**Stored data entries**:
- Opening Delimiter -

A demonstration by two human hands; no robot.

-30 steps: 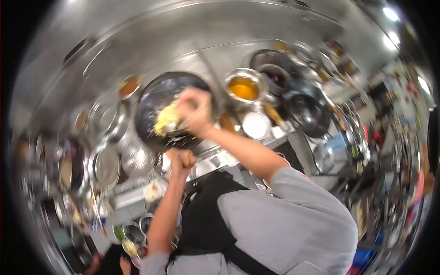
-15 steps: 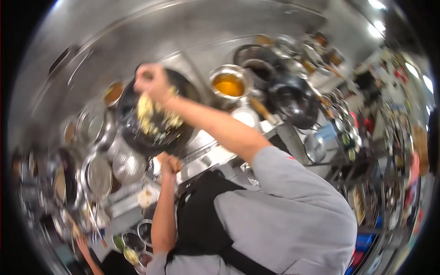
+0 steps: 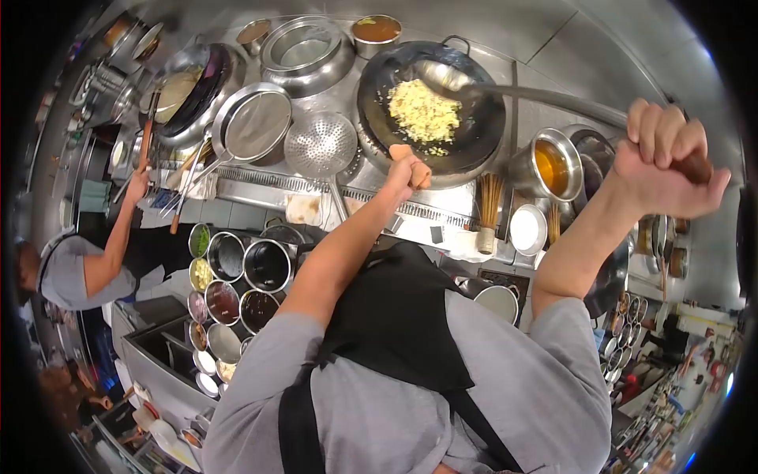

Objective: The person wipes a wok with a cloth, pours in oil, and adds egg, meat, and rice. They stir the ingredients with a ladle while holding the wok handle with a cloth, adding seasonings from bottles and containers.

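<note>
A black wok holds chopped pale-yellow food that looks like scrambled egg. My left hand is closed around a folded orange-tan cloth at the wok's near rim; whatever lies under the cloth is hidden. Out to the right, my right hand is raised in a fist around the end of a long-handled ladle. The ladle's bowl rests over the food at the wok's upper middle.
Left of the wok are a perforated skimmer and a mesh strainer. A pot of amber liquid, a bamboo brush and a white bowl stand right. Ingredient tins sit near left. A co-worker works at far left.
My head view has turned, shifting the scene. My right hand has swung from over the wok out to the right, and the ladle now shows clearly. My left hand stays at the near rim.
</note>
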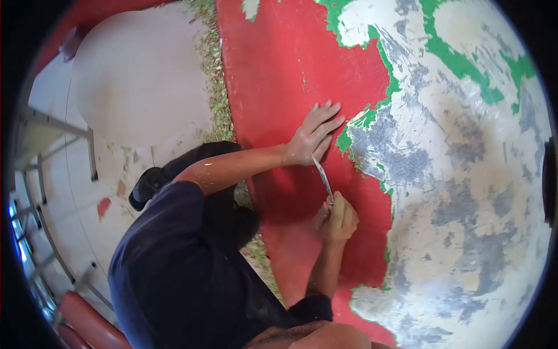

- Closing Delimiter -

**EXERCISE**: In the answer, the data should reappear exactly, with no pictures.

**TASK ANSWER**:
A demonstration by two human hands; no robot.

-30 steps: 
-15 steps: 
+0 steps: 

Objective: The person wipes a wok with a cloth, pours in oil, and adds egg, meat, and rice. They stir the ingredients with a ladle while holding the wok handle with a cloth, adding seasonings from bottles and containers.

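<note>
A black wok holds chopped pale-yellow food that looks like scrambled egg. My left hand is closed around a folded orange-tan cloth at the wok's near rim; whatever lies under the cloth is hidden. Out to the right, my right hand is raised in a fist around the end of a long-handled ladle. The ladle's bowl rests over the food at the wok's upper middle.
Left of the wok are a perforated skimmer and a mesh strainer. A pot of amber liquid, a bamboo brush and a white bowl stand right. Ingredient tins sit near left. A co-worker works at far left.
My head view has turned, shifting the scene. My right hand has swung from over the wok out to the right, and the ladle now shows clearly. My left hand stays at the near rim.
</note>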

There is no more to this output.